• [PROVIDED MATERIAL]:

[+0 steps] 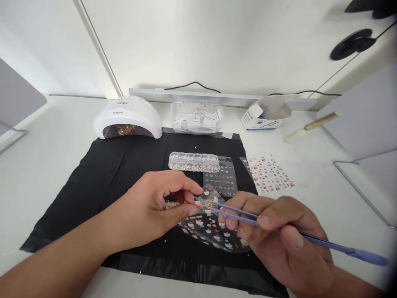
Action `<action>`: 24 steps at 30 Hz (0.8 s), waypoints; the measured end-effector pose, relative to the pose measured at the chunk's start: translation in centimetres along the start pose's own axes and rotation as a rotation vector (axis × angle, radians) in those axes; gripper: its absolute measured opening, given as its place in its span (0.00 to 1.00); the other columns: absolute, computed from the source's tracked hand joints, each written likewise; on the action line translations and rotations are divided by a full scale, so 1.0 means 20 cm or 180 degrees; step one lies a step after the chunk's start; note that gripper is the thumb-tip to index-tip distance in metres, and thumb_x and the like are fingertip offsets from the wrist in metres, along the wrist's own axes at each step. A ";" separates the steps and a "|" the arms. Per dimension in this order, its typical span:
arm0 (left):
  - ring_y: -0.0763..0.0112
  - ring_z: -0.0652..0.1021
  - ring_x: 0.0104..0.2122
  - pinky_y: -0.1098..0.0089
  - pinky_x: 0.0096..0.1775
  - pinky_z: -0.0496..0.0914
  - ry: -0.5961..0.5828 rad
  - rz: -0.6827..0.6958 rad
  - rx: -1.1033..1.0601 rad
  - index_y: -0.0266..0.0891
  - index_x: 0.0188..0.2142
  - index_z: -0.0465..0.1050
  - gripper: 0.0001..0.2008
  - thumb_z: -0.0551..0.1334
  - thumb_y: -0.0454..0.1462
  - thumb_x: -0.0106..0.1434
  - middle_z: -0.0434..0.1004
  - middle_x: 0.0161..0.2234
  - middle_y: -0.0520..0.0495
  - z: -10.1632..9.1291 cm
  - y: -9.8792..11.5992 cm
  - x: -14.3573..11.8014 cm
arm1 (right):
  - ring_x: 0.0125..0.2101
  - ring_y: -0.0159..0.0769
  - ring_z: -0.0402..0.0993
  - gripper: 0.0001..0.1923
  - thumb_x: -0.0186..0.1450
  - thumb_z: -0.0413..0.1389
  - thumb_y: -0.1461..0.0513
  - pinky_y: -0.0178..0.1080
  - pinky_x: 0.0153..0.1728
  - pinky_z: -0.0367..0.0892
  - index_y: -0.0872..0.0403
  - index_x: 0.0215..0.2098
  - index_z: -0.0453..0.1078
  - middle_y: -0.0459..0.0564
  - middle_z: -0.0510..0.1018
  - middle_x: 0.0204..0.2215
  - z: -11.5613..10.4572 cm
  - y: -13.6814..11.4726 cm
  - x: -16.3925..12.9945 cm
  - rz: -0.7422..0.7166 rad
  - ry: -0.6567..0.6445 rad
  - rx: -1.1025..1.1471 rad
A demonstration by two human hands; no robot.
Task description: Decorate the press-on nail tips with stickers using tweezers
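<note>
My left hand (164,203) is closed, with thumb and forefinger pinched around something small and clear that I cannot make out. In my right hand (279,231) is a pair of blue tweezers (273,227), its tips pointing left and close to the left fingertips. Beneath both hands spreads a clear sticker sheet (214,231) with red and white cartoon cats. Some right fingers overlap its edge; whether they grip it I cannot tell. Behind the sheet sits a clear compartment case (194,161) of small rhinestones, partly on a second sticker sheet (221,178).
A black mat (124,174) covers the table's middle. Along the back stand a white nail lamp (130,114), a plastic tub (197,118) of packets and an open box (263,118) of alcohol pads. On the right lie another sticker sheet (271,174) and a brush (310,126).
</note>
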State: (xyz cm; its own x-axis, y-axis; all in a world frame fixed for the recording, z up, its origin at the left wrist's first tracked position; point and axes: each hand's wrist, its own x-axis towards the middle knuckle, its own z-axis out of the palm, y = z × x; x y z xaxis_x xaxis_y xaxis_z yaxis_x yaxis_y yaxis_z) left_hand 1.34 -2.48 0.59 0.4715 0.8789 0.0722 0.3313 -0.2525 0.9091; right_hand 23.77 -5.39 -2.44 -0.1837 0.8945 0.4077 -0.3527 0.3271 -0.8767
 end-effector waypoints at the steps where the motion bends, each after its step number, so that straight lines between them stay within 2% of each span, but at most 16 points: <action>1: 0.76 0.76 0.30 0.78 0.32 0.72 -0.0027 -0.0061 0.0097 0.42 0.39 0.79 0.07 0.67 0.33 0.61 0.76 0.31 0.53 0.00 0.01 0.00 | 0.27 0.43 0.76 0.11 0.69 0.54 0.56 0.47 0.29 0.74 0.47 0.40 0.79 0.50 0.78 0.21 -0.01 0.00 0.00 -0.0024 -0.0083 0.0010; 6: 0.79 0.76 0.29 0.81 0.30 0.70 -0.0123 -0.0196 0.0329 0.45 0.39 0.78 0.08 0.65 0.32 0.61 0.75 0.30 0.56 -0.01 0.04 -0.01 | 0.29 0.42 0.77 0.10 0.69 0.54 0.58 0.47 0.30 0.75 0.47 0.42 0.78 0.50 0.78 0.24 -0.02 -0.02 -0.02 0.0183 -0.0222 -0.0001; 12: 0.80 0.76 0.29 0.82 0.30 0.70 -0.0153 -0.0351 0.0018 0.42 0.35 0.78 0.05 0.65 0.31 0.61 0.77 0.30 0.57 -0.01 0.05 0.00 | 0.28 0.44 0.78 0.08 0.68 0.56 0.58 0.49 0.30 0.76 0.47 0.40 0.78 0.49 0.78 0.22 -0.03 -0.03 -0.04 0.0325 -0.0126 0.0017; 20: 0.81 0.76 0.29 0.84 0.29 0.71 -0.0105 -0.0289 0.0092 0.47 0.39 0.79 0.08 0.65 0.32 0.62 0.77 0.32 0.57 0.00 0.04 0.00 | 0.28 0.42 0.78 0.09 0.69 0.54 0.59 0.48 0.31 0.76 0.49 0.43 0.77 0.48 0.77 0.24 -0.02 -0.03 -0.05 0.0180 -0.0161 -0.0073; 24: 0.82 0.76 0.29 0.85 0.29 0.70 -0.0107 -0.0255 0.0258 0.46 0.38 0.79 0.07 0.65 0.33 0.62 0.76 0.30 0.58 0.00 0.05 0.00 | 0.27 0.42 0.78 0.09 0.68 0.55 0.60 0.50 0.31 0.76 0.50 0.42 0.78 0.49 0.78 0.24 -0.02 -0.03 -0.04 0.0115 -0.0168 -0.0164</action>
State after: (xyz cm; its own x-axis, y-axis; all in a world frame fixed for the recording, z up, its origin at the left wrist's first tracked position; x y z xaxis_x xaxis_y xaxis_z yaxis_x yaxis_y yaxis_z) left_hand 1.54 -2.75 1.46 0.4674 0.8839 -0.0144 0.4333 -0.2149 0.8752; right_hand 24.46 -6.17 -2.36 -0.2439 0.8892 0.3871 -0.2976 0.3113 -0.9025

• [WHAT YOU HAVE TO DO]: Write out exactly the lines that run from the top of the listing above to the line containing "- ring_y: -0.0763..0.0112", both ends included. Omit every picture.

• [RESPONSE]:
[+0 steps] 
Action `<action>`: 24 steps at 30 Hz (0.8 s), waypoints; the measured end-effector pose, relative to the pose measured at the chunk's start: translation in centimetres along the start pose's own axes and rotation as a rotation vector (axis × angle, radians) in those axes; gripper: its absolute measured opening, given as its place in its span (0.00 to 1.00); the other columns: absolute, computed from the source's tracked hand joints, each written likewise; on the action line translations and rotations are divided by a full scale, so 1.0 means 20 cm or 180 degrees; step one lies a step after the chunk's start; note that gripper is the thumb-tip to index-tip distance in metres, and thumb_x and the like are fingertip offsets from the wrist in metres, along the wrist's own axes at each step. A ";" separates the steps and a "|" the arms. Per dimension in this order, its typical span:
arm0 (left):
  - ring_y: -0.0763..0.0112

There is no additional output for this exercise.